Nous ne nous contenterons pas de plates excuses de la part du Roi. Il faut d’abord rapidement réécrire les livres d’histoire. L’enquête sur l’assassinat de Patrice Lumumba, le premier Premier ministre du Congo indépendant, doit également être menée jusqu’au bout et les coupables doivent être punis. Mais il faut surtout dénoncer ceux qui ce sont enrichis pendant des décennies de l’exploitation des ouvriers et des paysans noirs et qui ont pillé les ressources naturelles du pays.
Eglise, Roi et Capital
Le Congo était une mine d'or pour le capital belge. Sur l'ensemble des dividendes versés entre 1950 et 1955, 25 % provenaient d'entreprises actives dans la colonie, alors qu’elles ne représentaient que 3 % de l'ensemble des entreprises belges. Sur les 23 familles belges les plus riches aujourd'hui, 9 tirent leur capital du Congo. Voici leurs noms : Solvay, Emsens, Boël, Janssen, Bekaert, Lippens, Vandemoortele, Van Thillo, Bertrand, Dieryck et Van Baaren.

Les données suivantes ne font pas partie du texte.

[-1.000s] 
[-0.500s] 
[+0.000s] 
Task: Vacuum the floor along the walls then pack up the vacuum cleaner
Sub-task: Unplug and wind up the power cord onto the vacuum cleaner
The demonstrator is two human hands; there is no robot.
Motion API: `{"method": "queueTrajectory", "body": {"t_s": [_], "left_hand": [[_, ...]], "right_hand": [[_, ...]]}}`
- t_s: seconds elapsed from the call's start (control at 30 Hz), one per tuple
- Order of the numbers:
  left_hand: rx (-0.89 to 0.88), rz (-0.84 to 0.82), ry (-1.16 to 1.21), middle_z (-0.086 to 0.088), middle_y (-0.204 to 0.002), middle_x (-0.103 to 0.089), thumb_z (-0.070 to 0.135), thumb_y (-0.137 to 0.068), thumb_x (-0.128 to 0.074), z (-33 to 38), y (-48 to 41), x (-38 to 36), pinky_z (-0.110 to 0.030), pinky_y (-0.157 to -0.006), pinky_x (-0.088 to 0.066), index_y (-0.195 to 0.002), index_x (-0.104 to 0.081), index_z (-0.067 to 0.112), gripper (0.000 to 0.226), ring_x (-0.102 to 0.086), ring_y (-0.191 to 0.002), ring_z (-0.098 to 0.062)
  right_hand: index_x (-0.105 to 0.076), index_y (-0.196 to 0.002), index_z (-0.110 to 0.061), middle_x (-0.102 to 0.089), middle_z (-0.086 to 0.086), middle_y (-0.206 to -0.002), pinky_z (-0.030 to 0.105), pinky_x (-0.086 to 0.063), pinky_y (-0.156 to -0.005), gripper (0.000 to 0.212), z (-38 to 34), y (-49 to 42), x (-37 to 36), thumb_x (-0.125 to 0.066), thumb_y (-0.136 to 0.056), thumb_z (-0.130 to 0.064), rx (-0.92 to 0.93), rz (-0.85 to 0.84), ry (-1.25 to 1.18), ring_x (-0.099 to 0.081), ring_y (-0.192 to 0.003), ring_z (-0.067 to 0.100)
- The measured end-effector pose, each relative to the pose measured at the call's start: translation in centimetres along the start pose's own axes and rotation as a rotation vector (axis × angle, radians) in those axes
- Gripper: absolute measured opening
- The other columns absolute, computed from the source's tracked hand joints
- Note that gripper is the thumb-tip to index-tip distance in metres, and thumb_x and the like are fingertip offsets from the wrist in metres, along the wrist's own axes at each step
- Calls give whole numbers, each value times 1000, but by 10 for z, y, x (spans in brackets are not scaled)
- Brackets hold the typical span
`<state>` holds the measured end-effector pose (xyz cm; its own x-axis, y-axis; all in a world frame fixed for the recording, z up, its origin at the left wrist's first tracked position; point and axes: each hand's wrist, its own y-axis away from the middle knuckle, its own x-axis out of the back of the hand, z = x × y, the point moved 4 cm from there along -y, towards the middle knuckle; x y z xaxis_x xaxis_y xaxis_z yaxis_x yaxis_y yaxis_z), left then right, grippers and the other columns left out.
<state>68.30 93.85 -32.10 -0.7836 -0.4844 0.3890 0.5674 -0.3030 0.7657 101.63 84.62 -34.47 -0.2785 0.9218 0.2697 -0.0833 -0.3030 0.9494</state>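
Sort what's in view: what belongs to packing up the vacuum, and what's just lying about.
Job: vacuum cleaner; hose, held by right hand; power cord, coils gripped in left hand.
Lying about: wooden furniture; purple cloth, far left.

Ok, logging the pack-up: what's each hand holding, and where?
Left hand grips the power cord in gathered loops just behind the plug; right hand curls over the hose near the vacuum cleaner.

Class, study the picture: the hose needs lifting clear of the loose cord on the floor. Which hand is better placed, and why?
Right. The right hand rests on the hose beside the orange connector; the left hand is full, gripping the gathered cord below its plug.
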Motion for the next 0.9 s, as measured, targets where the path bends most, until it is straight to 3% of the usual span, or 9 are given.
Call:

La colonisation du Congo, a donc été l'œuvre du capital industriel et financier belge, de la dynastie des Saxe-Cobourg-Gotha, de l'Église catholique et de l'État belge. La décolonisation de la Belgique, si elle ne veut pas se limiter à « l’espace urbain », doit aboutir à leur expropriation. N’oublions pas non plus que ces mêmes familles de capitalistes ont également exploité la classe ouvrière belge. Certes, pas aussi cruellement que les ouvriers et les paysans noirs ; mais leur richesse vient aussi du travail des salariés belges. Les travailleurs blancs et noirs ont donc un intérêt commun à une décolonisation totale. Sous de nouvelles formes, le colonialisme continue d'être actif aujourd'hui au Congo et dans toute l'Afrique. Le riche sous-sol du pays est encore convoité par les entreprises étrangères. Le pays est le théâtre de batailles de guerres par procuration entre différentes superpuissances, qui ont coûté la vie à des millions de Congolais ces dernières années. La décolonisation ne concerne donc pas seulement le passé, mais aussi le présent. L’indépendance de 1960 est inachevée. Une vraie indépendance du Congo n'est possible que si le pays se libère de la domination impérialiste et capitaliste. Dans cette lutte, les paysans, les pauvres et les travailleurs congolais doivent pouvoir compter sur le soutien de la gauche belge.